> Work to complete: Pictures stay out of the copy. Everything else in the records must be repeated exactly.
#####
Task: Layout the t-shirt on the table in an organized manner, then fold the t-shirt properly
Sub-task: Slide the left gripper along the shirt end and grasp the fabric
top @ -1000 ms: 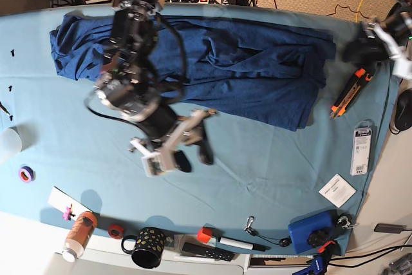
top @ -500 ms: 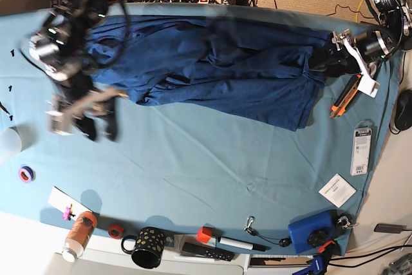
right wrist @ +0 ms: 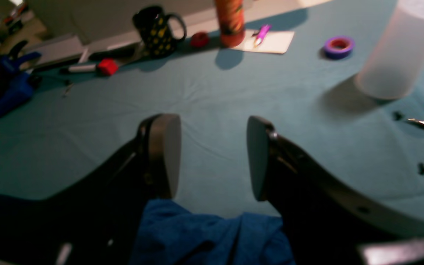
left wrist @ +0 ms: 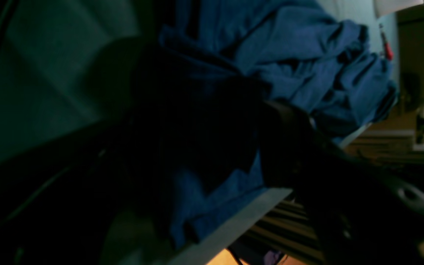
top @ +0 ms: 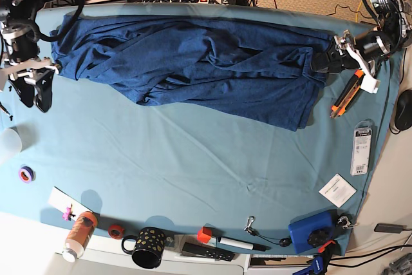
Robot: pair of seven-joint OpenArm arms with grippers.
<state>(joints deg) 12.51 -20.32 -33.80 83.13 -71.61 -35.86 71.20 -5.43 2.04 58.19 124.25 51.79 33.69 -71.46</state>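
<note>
The dark navy t-shirt [top: 212, 62] lies crumpled in a long band along the far side of the table [top: 193, 159], spread with its teal cloth. My left gripper [top: 322, 62] sits at the shirt's right end. In the left wrist view its dark fingers [left wrist: 300, 147] stand wide apart with shirt fabric [left wrist: 307, 62] lying between and beyond them. My right gripper [top: 35, 94] hangs just off the shirt's left end, open. In the right wrist view the gripper [right wrist: 214, 154] has only bare cloth between its pads, and a fold of the shirt [right wrist: 204, 235] lies at their base.
A white cup [top: 6, 143], purple tape [top: 26, 174] and small black bits lie near my right gripper. An orange knife [top: 347, 94] and a package [top: 362, 151] lie by the left gripper. A bottle [top: 78, 235], mug [top: 148, 247] and blue tool [top: 311, 231] line the near edge.
My right arm has swung from mid-table to the shirt's left end. My left gripper has moved in from the table's right edge onto the shirt's right end.
</note>
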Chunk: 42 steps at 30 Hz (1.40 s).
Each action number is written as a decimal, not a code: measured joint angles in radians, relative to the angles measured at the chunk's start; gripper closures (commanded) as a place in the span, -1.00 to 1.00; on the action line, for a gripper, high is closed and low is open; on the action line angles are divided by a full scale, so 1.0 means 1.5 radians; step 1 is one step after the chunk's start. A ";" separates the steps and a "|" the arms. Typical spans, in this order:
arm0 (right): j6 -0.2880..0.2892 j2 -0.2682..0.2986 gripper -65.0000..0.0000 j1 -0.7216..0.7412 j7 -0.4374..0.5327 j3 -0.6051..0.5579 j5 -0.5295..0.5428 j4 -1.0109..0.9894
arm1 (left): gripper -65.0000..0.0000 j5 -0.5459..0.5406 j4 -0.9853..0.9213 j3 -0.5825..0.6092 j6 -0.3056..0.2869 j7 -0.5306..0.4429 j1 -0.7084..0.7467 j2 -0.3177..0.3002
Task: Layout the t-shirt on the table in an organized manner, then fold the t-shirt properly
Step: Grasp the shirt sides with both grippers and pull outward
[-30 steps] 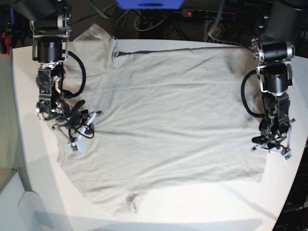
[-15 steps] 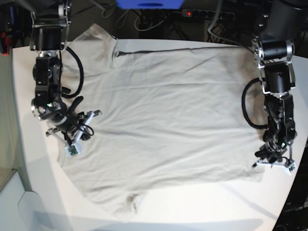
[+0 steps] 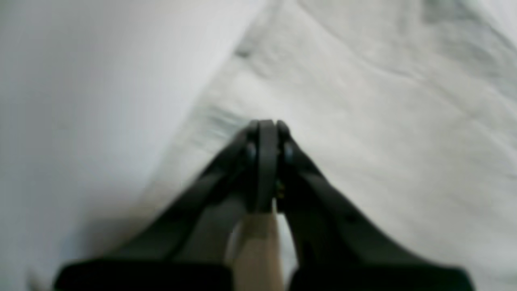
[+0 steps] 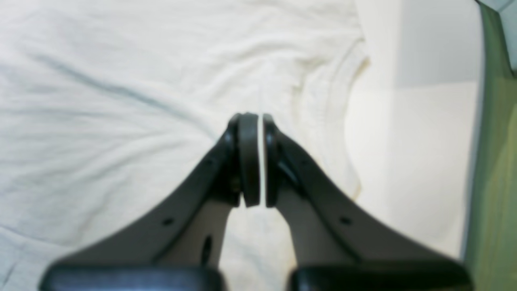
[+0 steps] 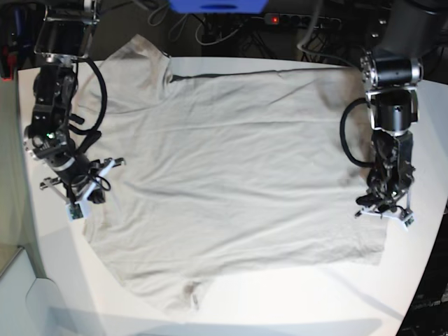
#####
> Response:
Task: Layout the t-shirt on the table in an organized manner, then fold the t-shirt properly
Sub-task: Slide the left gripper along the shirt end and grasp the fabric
top @ -1000 ms: 
top @ -500 ms: 
right wrist @ +0 ms: 
left wrist @ +0 ms: 
top @ +0 ms: 
Robot: pair of seven-joint OpenArm arms with grippers.
<state>(joints deg) 12.51 -20.32 -33.80 83.13 -71.61 -35.86 71.20 -5.43 2.04 58.19 124.25 51.79 33.69 -71.46</state>
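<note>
The dark navy t-shirt [top: 212, 62] lies crumpled in a long band along the far side of the table [top: 193, 159], spread with its teal cloth. My left gripper [top: 322, 62] sits at the shirt's right end. In the left wrist view its dark fingers [left wrist: 300, 147] stand wide apart with shirt fabric [left wrist: 307, 62] lying between and beyond them. My right gripper [top: 35, 94] hangs just off the shirt's left end, open. In the right wrist view the gripper [right wrist: 214, 154] has only bare cloth between its pads, and a fold of the shirt [right wrist: 204, 235] lies at their base.
A white cup [top: 6, 143], purple tape [top: 26, 174] and small black bits lie near my right gripper. An orange knife [top: 347, 94] and a package [top: 362, 151] lie by the left gripper. A bottle [top: 78, 235], mug [top: 148, 247] and blue tool [top: 311, 231] line the near edge.
My right arm has swung from mid-table to the shirt's left end. My left gripper has moved in from the table's right edge onto the shirt's right end.
</note>
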Chunk: 42 steps at 30 Hz (1.40 s).
Each action number is written as a decimal, not a code: measured joint angles in radians, relative to the angles measured at the chunk's start; gripper closures (commanded) as a place in the span, -1.00 to 1.00; on the action line, for a gripper, high is closed and low is open; on the action line angles are divided by a full scale, so 1.0 means 1.5 radians; step 1 is one step after the chunk's start. A ";" separates the steps and a "|" the arms. Typical spans, in this order:
arm0 (right): j6 -0.2880..0.2892 j2 -0.2682..0.2986 gripper -65.0000..0.0000 j1 -0.7216..0.7412 j7 -0.4374..0.5327 j3 -0.6051..0.5579 j5 -0.5295..0.5428 j4 -1.0109..0.9894
arm1 (left): gripper -65.0000..0.0000 j5 -0.5459..0.5406 j4 -0.9853..0.9213 j3 -0.5825..0.6092 j6 -0.3056..0.2869 j7 -0.5306..0.4429 j1 -0.7084..0.7467 j2 -0.3177..0.3002
Task: Layout the t-shirt on the table in an organized manner, then fold the t-shirt properly
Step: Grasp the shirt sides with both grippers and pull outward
[-30 steps] 
[-15 steps] 
[+0 steps] 
[+0 steps] 
[+0 steps] 

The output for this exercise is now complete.